Gece yatağında rahatsız uyumanın vermiş olduğu tatlı, ama bir o kadarda ince bir sızıyla uyanan melek, elini karnına koydu."Bebeğim, rahatsız mı oldun sen?"gülümsemiş, onu tekmeleyen oğlu ile karnını ovalayarak konuşuyordu. Bebeğinin tekmelemeleri artınca panikle yatağında yan dönüp,
"Ah, ah... baran" elini hemen yan tarafında uyuyan adamın koluna vurup, uyanmasını sağladı.
Yorgunluk ve uyku mahmuru haliyle, bir gözü kapalı, bir gözü açık, eli ile gözlerini ovalayan adam,
"Ne oldu güzelim, yoksa oğlum geliyor mu?"
"Hayır bak tekmeliyor." deyip kocasının elini karnına koyup, bir süre beklemişti.
"Melek bu muhteşem bir şey."alnına bir öpücük bırakıp, heyecandan parlayan mavilere bakıp göz kırpmış, ve baranda oğlu ile konuşmaya başlamıştı.
"Böyle devam babacım, sen çıkmak mı istiyorsun. E hadi devam et."

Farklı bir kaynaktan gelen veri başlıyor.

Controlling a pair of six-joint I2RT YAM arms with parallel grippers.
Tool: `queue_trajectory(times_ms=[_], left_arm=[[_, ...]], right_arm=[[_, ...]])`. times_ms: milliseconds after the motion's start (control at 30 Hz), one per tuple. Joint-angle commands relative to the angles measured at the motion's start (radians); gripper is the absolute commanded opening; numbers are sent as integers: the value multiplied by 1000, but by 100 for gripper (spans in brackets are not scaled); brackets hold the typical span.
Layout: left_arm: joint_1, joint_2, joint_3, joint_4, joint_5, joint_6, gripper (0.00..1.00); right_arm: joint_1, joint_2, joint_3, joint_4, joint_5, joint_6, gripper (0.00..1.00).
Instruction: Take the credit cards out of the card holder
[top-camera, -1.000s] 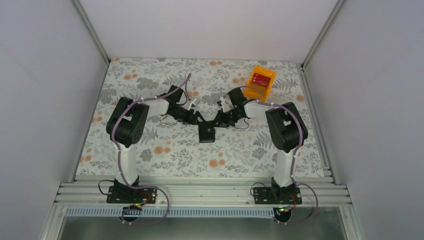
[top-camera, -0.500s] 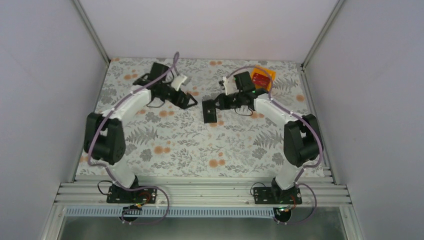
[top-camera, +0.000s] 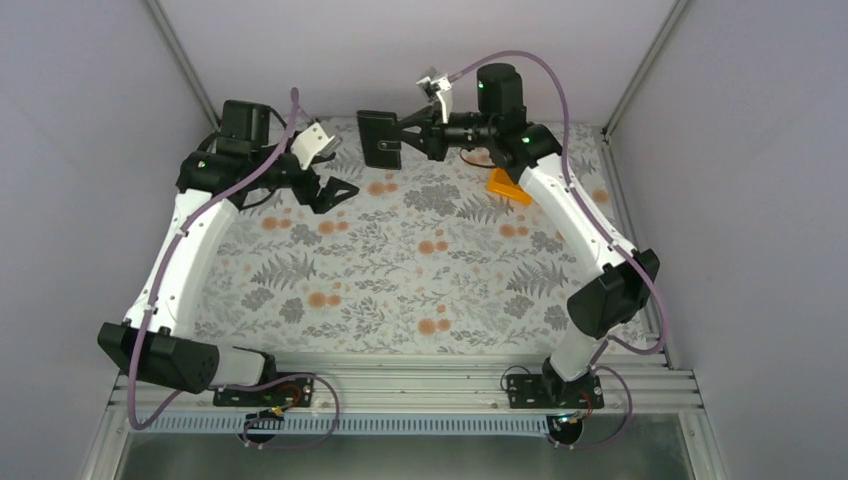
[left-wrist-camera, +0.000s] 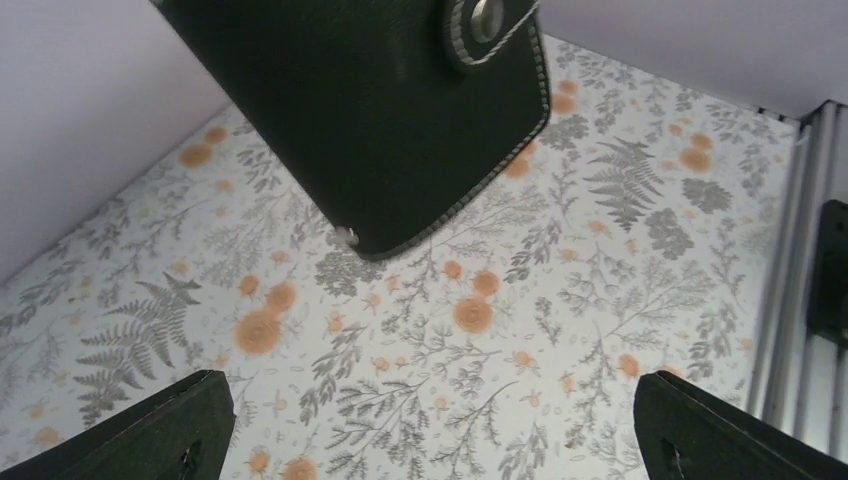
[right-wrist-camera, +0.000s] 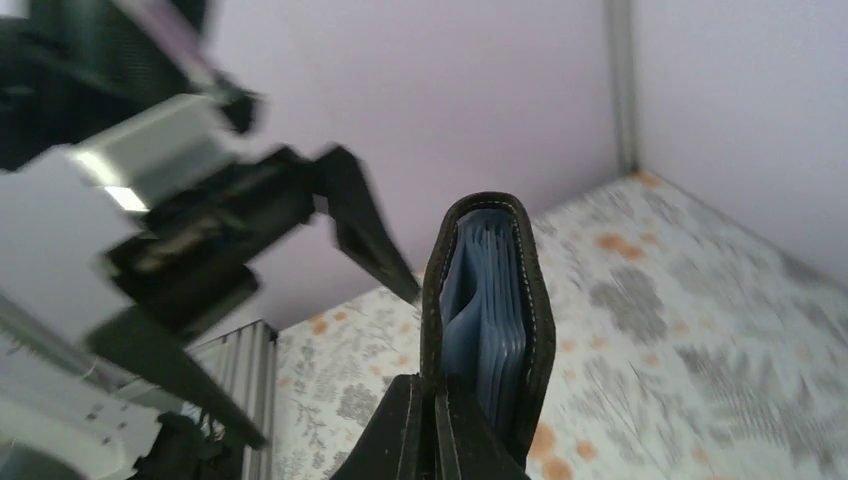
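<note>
Right gripper (right-wrist-camera: 432, 425): fingers closed on the low edge of the card holder (right-wrist-camera: 436, 300); it stands upright beyond the tips, clear of the table.

Left gripper (left-wrist-camera: 440, 430): fingers (left-wrist-camera: 160, 430) spread wide, nothing between them; the holder hangs ahead of and above the gap, not touching either finger.

Credit cards: none seen loose; I judge them to be inside the holder, none out yet.

Risks (judgement):
- the pinch is on one edge only; a pull on a card could twist the holder or drag it out of the grip
- the covers are barely parted; a wide finger could catch leather or a sleeve instead of a card
- a freed card would fall to the patterned cloth (left-wrist-camera: 600, 300) below the fingers
- both wrists are close together; a knock is possible

Views:
- the right wrist alone shows the bluish sleeves (right-wrist-camera: 486, 310) between the covers; card colours are not legible
- the left wrist alone shows the outer face and clasp tab (left-wrist-camera: 487, 20); I cannot tell if it is fastened
- only the top view shows the orange bin (top-camera: 503, 186), behind the right wrist
</note>
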Motion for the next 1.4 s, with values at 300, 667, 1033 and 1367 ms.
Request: queue_trajectory(times_ms=[300, 667, 1033, 1367], left_arm=[[9, -197, -160, 117, 343, -232, 100], [15, -277, -186, 120, 352, -235, 19], [97, -331, -255, 285, 85, -550, 2], [122, -345, -306, 319, 30, -647, 2]], right_arm=[[132, -79, -5, 45, -280, -226, 4], [151, -72, -10, 33, -268, -259, 4], [163, -68, 51, -11, 519, -23, 52], [457, -68, -17, 105, 856, -115, 49]])
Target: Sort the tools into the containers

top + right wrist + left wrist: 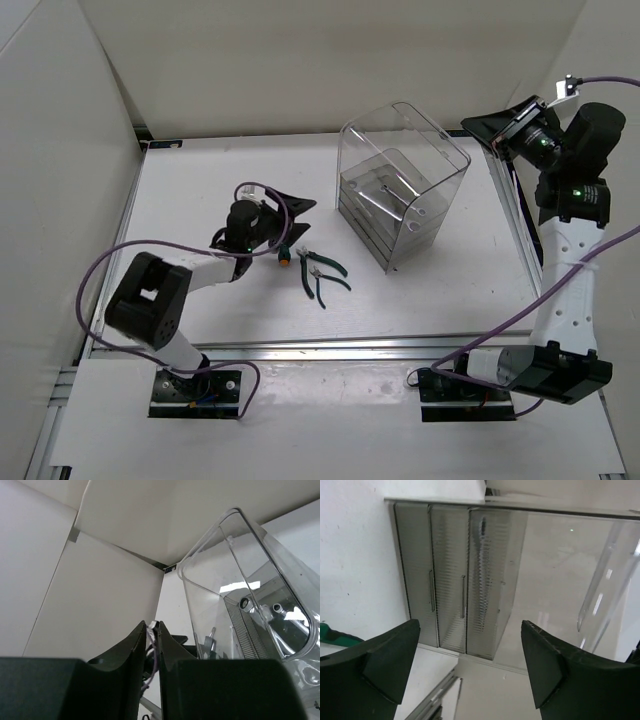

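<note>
- The pliers [323, 276] lie flat on the table [200, 180], just in front of the left gripper [292, 218] and well apart from the clear bin [400, 185].
- They are probably stiff steel and fairly heavy for their size. The dark green handles look rubbery and should grip better than the bare metal nose. They splay apart, so a pinch across the pivot, or across one handle near it, seems the safest hold.
- A small screwdriver [285, 253] with an orange end lies just beside the left gripper. It is likely light and hard, and its round handle may roll, so it is best pinched across the handle.
- A silver bar, probably a wrench [385, 197], lies on a step inside the bin. It would be thin, smooth and slippery.
- The bin is likely light, rigid plastic that slides if bumped.
- In the left wrist view, the left gripper [470, 665] is spread wide with nothing in it, facing the bin's ribbed drawers [447, 600]. Something green [332, 636] shows at the left edge.
- The right gripper [153, 627], raised beside the bin's rim [235, 515], has its fingers almost together and nothing is visible in the slit.
- No brand, label or writing is legible anywhere.
</note>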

"Ya baran alay etmesene, bunlar normal şeyler değil mi?"
Gülümseyen adam, aldığı kilolarla dahada tatlı görünen karısının yanağını sıkıp, tekrar elini karnına koydu.
"Oğlum sence de annen çok fazla kilo almadı mı. Kapılardan sığmayacak vallaha."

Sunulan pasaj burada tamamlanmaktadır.